What needs to be done ▸ For this listing, the lines between the one holding "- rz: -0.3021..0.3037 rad" and the one holding "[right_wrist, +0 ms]", inclusive, must be set down exactly.

Dataset extract ▸
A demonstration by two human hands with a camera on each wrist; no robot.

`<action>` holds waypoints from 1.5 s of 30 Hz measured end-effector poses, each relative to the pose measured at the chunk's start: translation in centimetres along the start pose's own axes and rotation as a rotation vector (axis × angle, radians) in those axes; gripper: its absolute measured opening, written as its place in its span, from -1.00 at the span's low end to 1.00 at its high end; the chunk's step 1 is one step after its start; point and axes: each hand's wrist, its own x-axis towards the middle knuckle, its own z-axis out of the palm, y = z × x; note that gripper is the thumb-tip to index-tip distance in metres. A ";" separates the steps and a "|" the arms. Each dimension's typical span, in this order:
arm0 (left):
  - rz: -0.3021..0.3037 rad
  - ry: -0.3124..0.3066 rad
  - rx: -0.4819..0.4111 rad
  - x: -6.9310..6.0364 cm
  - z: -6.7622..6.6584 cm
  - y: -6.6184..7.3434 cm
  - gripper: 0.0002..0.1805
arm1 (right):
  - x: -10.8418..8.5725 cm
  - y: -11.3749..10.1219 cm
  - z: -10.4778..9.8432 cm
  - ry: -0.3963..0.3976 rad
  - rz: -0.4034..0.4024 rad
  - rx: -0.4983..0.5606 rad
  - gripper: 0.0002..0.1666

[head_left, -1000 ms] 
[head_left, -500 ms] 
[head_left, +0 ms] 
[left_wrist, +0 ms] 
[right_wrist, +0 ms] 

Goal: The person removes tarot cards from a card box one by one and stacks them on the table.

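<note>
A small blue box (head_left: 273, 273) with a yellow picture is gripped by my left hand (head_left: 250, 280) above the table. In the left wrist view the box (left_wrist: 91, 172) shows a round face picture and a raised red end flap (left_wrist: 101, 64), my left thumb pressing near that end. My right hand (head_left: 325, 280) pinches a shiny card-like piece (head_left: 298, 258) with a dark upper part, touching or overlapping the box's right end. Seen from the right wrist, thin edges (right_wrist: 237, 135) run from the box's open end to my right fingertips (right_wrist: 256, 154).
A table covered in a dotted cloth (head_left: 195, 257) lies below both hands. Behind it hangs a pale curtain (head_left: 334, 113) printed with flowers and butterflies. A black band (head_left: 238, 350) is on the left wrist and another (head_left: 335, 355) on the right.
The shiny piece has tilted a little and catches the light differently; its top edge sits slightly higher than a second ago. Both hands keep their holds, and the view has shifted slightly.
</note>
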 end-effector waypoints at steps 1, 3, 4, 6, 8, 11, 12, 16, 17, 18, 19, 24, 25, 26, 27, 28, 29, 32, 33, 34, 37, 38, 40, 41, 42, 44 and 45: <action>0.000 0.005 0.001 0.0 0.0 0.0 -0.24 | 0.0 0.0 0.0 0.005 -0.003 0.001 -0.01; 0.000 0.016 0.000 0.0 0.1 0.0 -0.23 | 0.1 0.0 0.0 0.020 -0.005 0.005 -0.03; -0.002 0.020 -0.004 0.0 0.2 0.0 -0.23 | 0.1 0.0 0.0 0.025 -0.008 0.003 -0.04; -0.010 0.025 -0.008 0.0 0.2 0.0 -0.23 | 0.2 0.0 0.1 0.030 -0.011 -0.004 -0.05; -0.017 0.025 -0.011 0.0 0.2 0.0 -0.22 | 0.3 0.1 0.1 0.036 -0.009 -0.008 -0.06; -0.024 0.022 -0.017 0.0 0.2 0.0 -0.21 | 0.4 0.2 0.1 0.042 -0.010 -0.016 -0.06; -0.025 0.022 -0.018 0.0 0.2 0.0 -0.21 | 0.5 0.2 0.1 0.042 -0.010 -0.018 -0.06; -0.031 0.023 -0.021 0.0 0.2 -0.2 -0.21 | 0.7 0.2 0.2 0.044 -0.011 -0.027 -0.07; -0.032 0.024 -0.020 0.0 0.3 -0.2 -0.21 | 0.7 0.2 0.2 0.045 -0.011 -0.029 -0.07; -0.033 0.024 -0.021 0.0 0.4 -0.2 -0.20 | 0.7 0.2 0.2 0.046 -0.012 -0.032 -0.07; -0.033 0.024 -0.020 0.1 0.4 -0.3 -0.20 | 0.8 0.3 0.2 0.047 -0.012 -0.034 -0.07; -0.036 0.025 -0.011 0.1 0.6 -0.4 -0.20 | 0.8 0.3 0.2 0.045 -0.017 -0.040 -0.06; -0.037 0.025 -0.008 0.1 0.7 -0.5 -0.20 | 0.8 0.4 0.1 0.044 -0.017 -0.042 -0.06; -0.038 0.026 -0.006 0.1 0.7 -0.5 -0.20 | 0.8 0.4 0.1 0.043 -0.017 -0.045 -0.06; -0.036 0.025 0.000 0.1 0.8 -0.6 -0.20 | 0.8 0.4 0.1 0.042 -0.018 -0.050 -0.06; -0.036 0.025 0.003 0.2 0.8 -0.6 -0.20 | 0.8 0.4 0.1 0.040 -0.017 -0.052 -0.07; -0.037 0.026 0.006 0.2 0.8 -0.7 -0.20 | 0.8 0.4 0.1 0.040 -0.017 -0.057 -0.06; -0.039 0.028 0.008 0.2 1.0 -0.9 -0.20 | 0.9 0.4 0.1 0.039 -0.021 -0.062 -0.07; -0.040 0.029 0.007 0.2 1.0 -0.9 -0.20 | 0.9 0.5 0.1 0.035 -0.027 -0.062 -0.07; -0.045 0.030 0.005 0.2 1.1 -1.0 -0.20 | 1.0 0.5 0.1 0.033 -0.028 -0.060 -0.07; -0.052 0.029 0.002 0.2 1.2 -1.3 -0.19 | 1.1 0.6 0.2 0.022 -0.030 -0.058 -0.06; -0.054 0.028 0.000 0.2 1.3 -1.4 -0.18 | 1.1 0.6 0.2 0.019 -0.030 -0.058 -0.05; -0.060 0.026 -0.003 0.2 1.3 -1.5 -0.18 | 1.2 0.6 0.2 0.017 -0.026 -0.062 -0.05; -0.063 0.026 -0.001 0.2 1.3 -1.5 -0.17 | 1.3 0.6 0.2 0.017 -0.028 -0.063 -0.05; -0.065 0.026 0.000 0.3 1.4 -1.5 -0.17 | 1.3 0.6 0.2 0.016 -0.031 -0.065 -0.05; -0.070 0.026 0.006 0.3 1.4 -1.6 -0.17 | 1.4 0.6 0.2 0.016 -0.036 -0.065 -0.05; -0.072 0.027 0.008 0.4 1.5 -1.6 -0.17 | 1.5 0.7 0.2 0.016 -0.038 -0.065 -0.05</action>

Exercise solution ▸
  - rz: -0.3021..0.3037 rad
  - ry: -0.3124..0.3066 rad
  - rx: -0.4819..0.4111 rad
  - x: -6.9310..6.0364 cm
  - z: -6.7622..6.6584 cm
  - y: -6.6184..7.3434 cm
  - gripper: 0.0002..0.1805
arm1 (right):
  - x: -10.8418..8.5725 cm
  - y: -11.3749..10.1219 cm
  - z: -10.4778..9.8432 cm
  - ry: -0.3963..0.3976 rad
  - rz: -0.4034..0.4024 rad
  - rx: -0.4983..0.5606 rad
  - gripper: 0.0002..0.1666

[head_left, -1000 ms] 
[head_left, -500 ms] 
[head_left, +0 ms] 
[left_wrist, +0 ms] 
[right_wrist, +0 ms] 

Nothing more remains in this exercise.